The 1943 meeting of the Bishops' Council of the Russian Orthodox Church held on September 8, 1943, was the first sobor of the Russian Orthodox Church since the 1917–18 Local Council. The assembly was held in Moscow in the  in Khamovniki District of the city, that just had been returned to the Moscow Patriarchate by the Soviet Government.

The assembly unanimously elected Metropolitan Sergius of Moscow and Kolomna to be the Patriarch of Moscow and all Rus'.

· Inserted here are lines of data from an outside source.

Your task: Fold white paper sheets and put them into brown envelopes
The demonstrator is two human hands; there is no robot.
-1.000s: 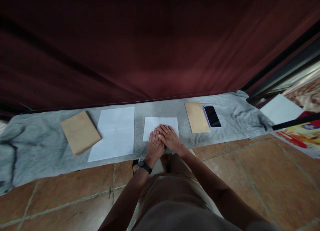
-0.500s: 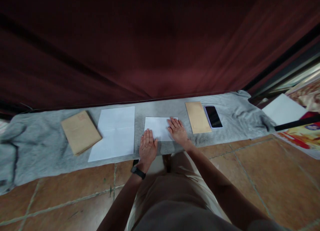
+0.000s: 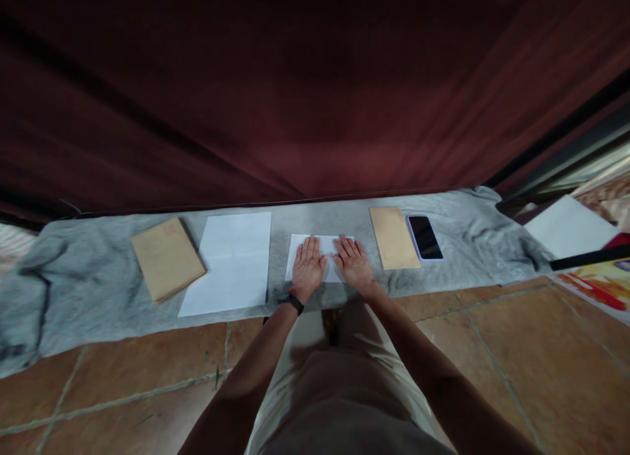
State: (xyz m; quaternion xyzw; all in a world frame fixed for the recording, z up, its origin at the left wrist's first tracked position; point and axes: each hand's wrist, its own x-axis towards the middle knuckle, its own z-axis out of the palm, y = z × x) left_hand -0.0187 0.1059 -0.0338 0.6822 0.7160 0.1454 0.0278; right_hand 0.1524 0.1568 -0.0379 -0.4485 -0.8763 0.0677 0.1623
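Note:
A small folded sheet of white paper lies in front of me on a grey cloth. My left hand rests flat on its left half, fingers stretched toward the far edge; a dark watch sits on that wrist. Flat on the right half is my right hand, its fingers slightly spread. The two thumbs point at each other across a narrow gap. Much of the paper is hidden under both palms. Neither hand grips anything.
Left of the hands are a larger white sheet and a stack of brown envelopes overlapping its edge. A single brown envelope and a phone lie to the right. The grey cloth covers a narrow bench beside a dark red curtain.
My left hand has slid forward and right, from the paper's near left corner onto its left half. My right hand stays on the right half. The view has shifted slightly.

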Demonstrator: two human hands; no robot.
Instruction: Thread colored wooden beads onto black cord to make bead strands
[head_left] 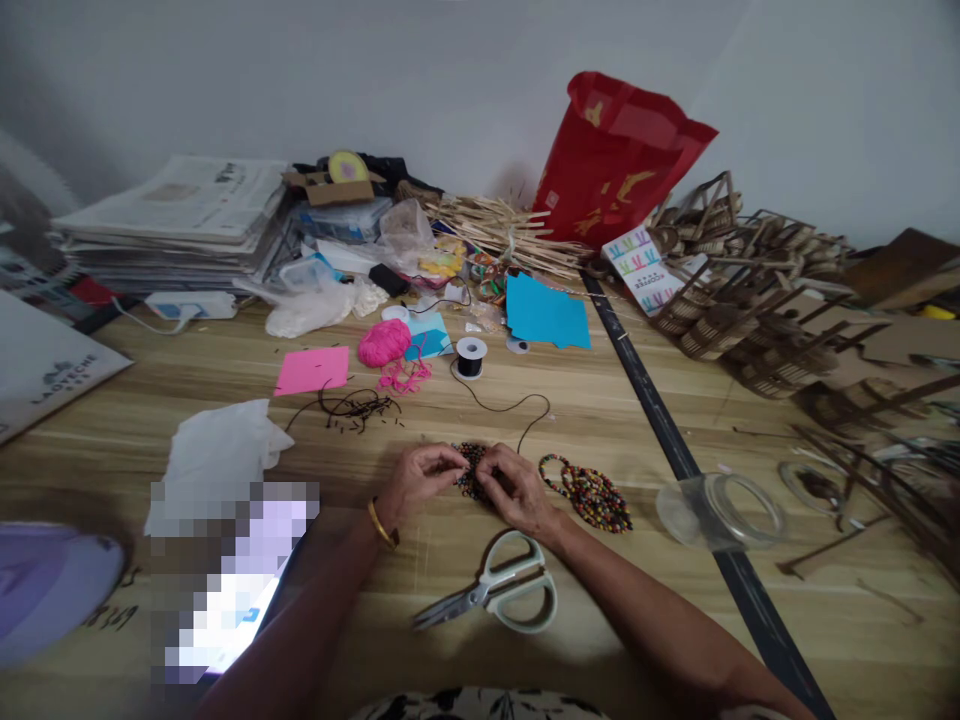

The assembly also excommunicated everyone who collaborated with the Axis powers, and reestablished the Holy Synod of the Russian Orthodox Church.

Participants
The assembly was attended by 19 bishops: all the bishops of the Russian Orthodox Church who at that time held their positions on the territories not occupied by Nazi troops, except Bishop Photius (Topiro) of Kuban and Krasnodar, whose reasons of absence are unknown, and Archbishop Barlaam (Pikalov) of Sverdlovsk, assigned to his office from the Komi ASSR field-crop-walkers one day before the opening of the Council. Besides the bishops Archpriest Nikolai Kolchitsky, rector of the Yelokhovo Cathedral in Moscow also participated in the assembly. He became a Synod member as the head on the Property Management Directorate of the Moscow Patriarchate.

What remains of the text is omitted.